● **Information shown**:
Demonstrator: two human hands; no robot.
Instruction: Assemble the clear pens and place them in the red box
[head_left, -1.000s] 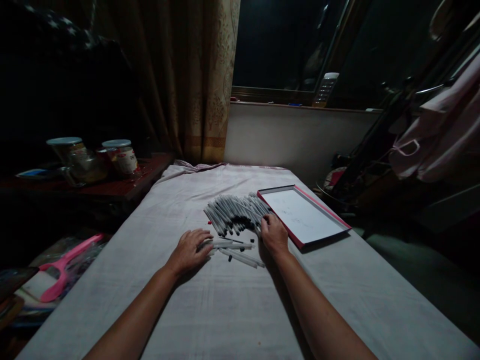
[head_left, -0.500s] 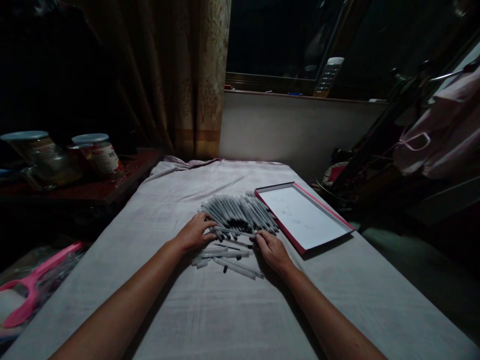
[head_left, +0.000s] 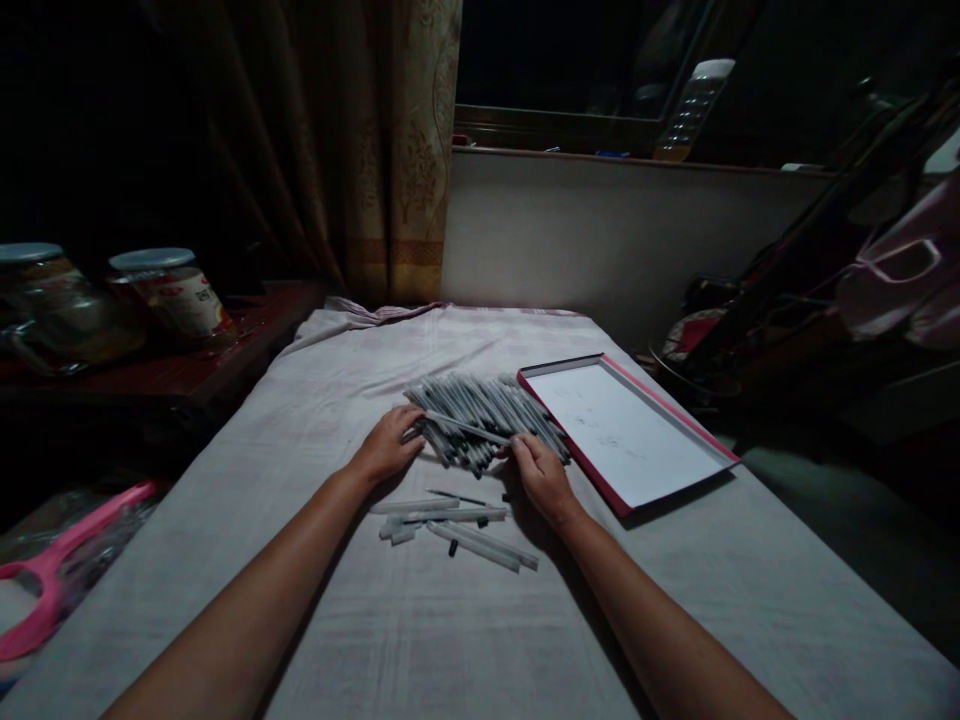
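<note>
The bare right hand (head_left: 543, 482) hides one end of a slender, translucent grey pen (head_left: 469, 428); whether the bare left hand (head_left: 386, 446) grips or only touches the other end is too small to tell. Small marks on the flat white sheet (head_left: 645, 440) are illegible. The left edge cuts off a curved pink plastic object (head_left: 84, 530).

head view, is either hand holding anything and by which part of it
The right hand holds a pen by its right end. The left hand is at the other end; whether it grips there cannot be told.
</note>
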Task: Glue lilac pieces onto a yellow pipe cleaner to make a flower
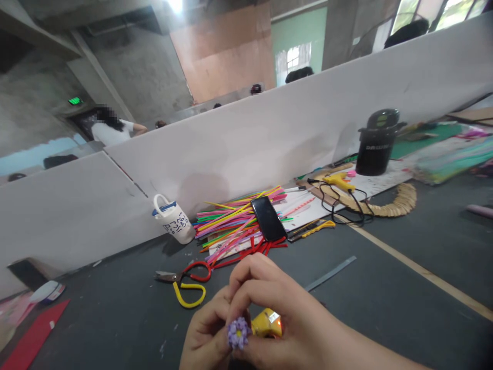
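Nearest, low in the view, a small purple flower (238, 333) with a yellow centre sits between the two thumbs, above the dark tabletop (127, 318); its face is turned up toward the wearer, and any stem behind it is hidden, so the direction of its long axis cannot be told. The left hand (206, 329) pinches it from the left, and the right hand (285, 298) closes in from the right, fingers bent and meeting the left ones above the bloom. A yellow object (267, 322) shows through the right hand's curl; whether that hand touches it is unclear. Just beyond, scissors (176, 277) lie parted, blades pointing left, and a grey strip (332, 273) slants away to the right. Farther back, a black phone (268, 219) rests on a heap of coloured stems (227, 218), beside a white cup (174, 226). Behind them runs a pale partition (246, 139), with a person in white (111, 132) past it.
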`<move>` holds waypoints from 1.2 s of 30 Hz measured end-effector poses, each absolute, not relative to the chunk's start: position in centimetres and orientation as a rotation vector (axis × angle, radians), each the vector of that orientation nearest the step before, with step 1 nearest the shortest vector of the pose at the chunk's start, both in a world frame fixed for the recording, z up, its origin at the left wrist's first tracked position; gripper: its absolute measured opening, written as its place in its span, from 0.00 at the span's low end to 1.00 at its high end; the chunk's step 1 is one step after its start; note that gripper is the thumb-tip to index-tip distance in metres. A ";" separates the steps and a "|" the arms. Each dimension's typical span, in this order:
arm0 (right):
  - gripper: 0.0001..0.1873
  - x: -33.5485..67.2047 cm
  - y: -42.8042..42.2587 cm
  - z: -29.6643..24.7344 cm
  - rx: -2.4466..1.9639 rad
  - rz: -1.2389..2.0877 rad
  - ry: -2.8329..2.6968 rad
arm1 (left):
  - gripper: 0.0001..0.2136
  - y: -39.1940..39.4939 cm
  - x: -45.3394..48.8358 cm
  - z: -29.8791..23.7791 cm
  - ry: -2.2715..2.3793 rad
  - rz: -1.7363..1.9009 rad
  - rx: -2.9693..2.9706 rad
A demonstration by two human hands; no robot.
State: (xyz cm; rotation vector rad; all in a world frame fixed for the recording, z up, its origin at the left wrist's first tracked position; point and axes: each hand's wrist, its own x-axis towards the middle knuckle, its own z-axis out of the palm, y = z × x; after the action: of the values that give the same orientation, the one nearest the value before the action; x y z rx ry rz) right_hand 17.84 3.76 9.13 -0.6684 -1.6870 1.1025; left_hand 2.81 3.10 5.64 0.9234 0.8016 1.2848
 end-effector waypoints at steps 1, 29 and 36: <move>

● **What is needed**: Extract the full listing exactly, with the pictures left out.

● **Output below**:
Demonstrator: two human hands; no robot.
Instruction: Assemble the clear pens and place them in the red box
[head_left, -1.000s] 
[head_left, -0.500s] 
[head_left, +0.000s] 
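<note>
The bare right hand (head_left: 543, 482) hides one end of a slender, translucent grey pen (head_left: 469, 428); whether the bare left hand (head_left: 386, 446) grips or only touches the other end is too small to tell. Small marks on the flat white sheet (head_left: 645, 440) are illegible. The left edge cuts off a curved pink plastic object (head_left: 84, 530).

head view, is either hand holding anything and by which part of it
The right hand holds a pen by its right end. The left hand is at the other end; whether it grips there cannot be told.
</note>
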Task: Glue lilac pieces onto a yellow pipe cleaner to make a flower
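Nearest, low in the view, a small purple flower (238, 333) with a yellow centre sits between the two thumbs, above the dark tabletop (127, 318); its face is turned up toward the wearer, and any stem behind it is hidden, so the direction of its long axis cannot be told. The left hand (206, 329) pinches it from the left, and the right hand (285, 298) closes in from the right, fingers bent and meeting the left ones above the bloom. A yellow object (267, 322) shows through the right hand's curl; whether that hand touches it is unclear. Just beyond, scissors (176, 277) lie parted, blades pointing left, and a grey strip (332, 273) slants away to the right. Farther back, a black phone (268, 219) rests on a heap of coloured stems (227, 218), beside a white cup (174, 226). Behind them runs a pale partition (246, 139), with a person in white (111, 132) past it.
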`<move>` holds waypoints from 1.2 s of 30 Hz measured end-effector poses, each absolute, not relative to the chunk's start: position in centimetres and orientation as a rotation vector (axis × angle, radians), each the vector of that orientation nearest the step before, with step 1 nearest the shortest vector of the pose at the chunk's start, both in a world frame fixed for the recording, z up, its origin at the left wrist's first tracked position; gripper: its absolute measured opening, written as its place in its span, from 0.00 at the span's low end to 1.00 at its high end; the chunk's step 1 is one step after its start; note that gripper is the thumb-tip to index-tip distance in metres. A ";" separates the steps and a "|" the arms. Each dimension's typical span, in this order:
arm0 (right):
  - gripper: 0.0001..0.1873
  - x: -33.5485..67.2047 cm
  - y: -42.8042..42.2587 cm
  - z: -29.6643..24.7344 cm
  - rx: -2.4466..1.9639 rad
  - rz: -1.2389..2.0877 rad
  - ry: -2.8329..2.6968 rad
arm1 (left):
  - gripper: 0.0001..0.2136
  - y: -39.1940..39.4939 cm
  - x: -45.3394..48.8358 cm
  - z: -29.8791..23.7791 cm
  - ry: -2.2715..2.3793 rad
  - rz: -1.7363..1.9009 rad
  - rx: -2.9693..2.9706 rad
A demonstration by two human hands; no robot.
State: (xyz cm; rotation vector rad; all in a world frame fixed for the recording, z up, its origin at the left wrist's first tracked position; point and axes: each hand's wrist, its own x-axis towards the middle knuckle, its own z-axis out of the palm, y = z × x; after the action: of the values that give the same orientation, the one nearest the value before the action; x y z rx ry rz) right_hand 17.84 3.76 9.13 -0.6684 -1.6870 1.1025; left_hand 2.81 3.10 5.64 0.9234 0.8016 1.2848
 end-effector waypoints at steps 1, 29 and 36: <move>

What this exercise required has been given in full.